FIG. 1 illustrates concatenation of speech segments according to one embodiment of the present invention. In this embodiment, a first segment 110 (e.g., a user interface prompt) is concatenated with a second segment 120 (e.g., a bulk prompt). Generally speaking, first segment 110 and second segment 120 can include individual words or sentence fragments that are typically used together in human speech. These words or sentence fragments are recorded in advance using a human voice and stored as audio modules in a library or database. The speech segments (e.g., audio modules) needed to form a message can be retrieved from the library and assembled (e.g., concatenated) into the message.

By way of example, first segment 110 may include a user interface prompt such as the word “Hi” and second segment 120 may include a bulk prompt such as a person's name (e.g., Britney). When segments 110 and 120 are concatenated, the audio phrase “Hi Britney” is generated.

According to the various embodiments of the present invention, segments 110 and 120 are also coarticulated to essentially remove the audible gap between the segments that is present when conventional concatenation techniques are used. Coarticulation, and techniques for achieving it, are described further in conjunction with the figures and examples below. As a result of coarticulation, the audio message acquires a more natural and lifelike sound that is pleasing to the human ear.

FIG. 2 is a representation of a waveform 200 of a recorded speech segment in accordance with the present invention. Using the example introduced above, the spoken phrase “Hi Britney” is recorded, resulting in a waveform exemplified by waveform 200 (note that the actual waveform may be different that that illustrated by FIG. 2). Waveform 200 illustrates the coarticulation that occurs between the spoken word “Hi” and the spoken word “Britney” during normal speech.
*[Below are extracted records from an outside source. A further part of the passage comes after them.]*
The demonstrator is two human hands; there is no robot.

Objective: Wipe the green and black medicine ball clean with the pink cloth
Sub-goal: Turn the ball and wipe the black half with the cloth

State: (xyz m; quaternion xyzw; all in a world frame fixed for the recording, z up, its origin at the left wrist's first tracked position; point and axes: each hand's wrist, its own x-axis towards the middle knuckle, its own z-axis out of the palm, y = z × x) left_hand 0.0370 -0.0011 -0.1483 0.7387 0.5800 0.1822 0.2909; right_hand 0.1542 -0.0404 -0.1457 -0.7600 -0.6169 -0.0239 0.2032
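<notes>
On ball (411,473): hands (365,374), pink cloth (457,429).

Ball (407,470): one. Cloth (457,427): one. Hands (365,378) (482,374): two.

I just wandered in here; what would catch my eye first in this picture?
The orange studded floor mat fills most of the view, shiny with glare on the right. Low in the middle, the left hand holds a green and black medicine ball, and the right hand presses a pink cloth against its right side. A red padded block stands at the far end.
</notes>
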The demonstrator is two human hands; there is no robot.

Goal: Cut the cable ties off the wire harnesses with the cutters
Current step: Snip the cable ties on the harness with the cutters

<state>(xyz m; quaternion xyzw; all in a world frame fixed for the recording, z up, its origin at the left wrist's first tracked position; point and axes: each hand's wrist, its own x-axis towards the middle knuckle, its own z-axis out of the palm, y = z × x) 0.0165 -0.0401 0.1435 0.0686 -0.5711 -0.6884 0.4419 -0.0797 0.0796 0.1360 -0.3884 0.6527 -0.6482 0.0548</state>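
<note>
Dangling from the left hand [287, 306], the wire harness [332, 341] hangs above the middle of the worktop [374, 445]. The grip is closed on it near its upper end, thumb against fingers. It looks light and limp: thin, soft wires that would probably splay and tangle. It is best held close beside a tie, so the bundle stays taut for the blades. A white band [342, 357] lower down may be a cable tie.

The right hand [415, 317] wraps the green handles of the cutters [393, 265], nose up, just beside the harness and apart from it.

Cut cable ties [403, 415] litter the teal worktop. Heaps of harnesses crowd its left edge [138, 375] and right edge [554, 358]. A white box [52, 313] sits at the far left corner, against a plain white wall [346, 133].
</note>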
That is, even though two separate words are spoken, in actual human speech the first word flows (e.g., slurs) into the second-word, generating an essentially continuous waveform.

Importantly, the end of the first spoken word can have acoustic properties or characteristics that depend on the phoneme of the following spoken word. In other words, the word “Hi” in “Hi Britney” will typically have a different acoustic characteristic than the word “Hi” in “Hi Chris,” as the human mouth will take on one shape at the end of the word “Hi” in anticipation of forming the word “Britney” but will take on a different shape at the end of the word “Hi” in anticipation of forming the word “Chris.” This characteristic is captured by the technique referred to herein as coarticulation.

The embodiments of the present invention capture this slurring although, as will be seen, the words in the first segment 110 of FIG. 1 (e.g., words such as “Hi”) and the words in the second segment 120 of FIG. 1 (e.g., words such as “Britney”) can be recorded and stored as separate speech segments (e.g., in different audio modules). To achieve this, according to one embodiment of the present invention, words that may be used in first segment 110 are each spoken and recorded in combination with each possible phoneme that may follow those words. These individual recordings are then edited to remove the phoneme utterance while leaving the coarticulation portion. The individual results are then stored in a database of voice segments.

The techniques employed in accordance with the various embodiments of the present invention are further described by way of example. With reference to FIG. 2, the spoken phrase “Hi Britney” is recorded. The point in waveform 200 at which the letter “B” of Britney is audibilized is identifiable. This point is indicated as point “B” in FIG. 2. This point can be verified as being correct by comparing waveform 200 to other waveforms for other names or words that begin with the letter “B.”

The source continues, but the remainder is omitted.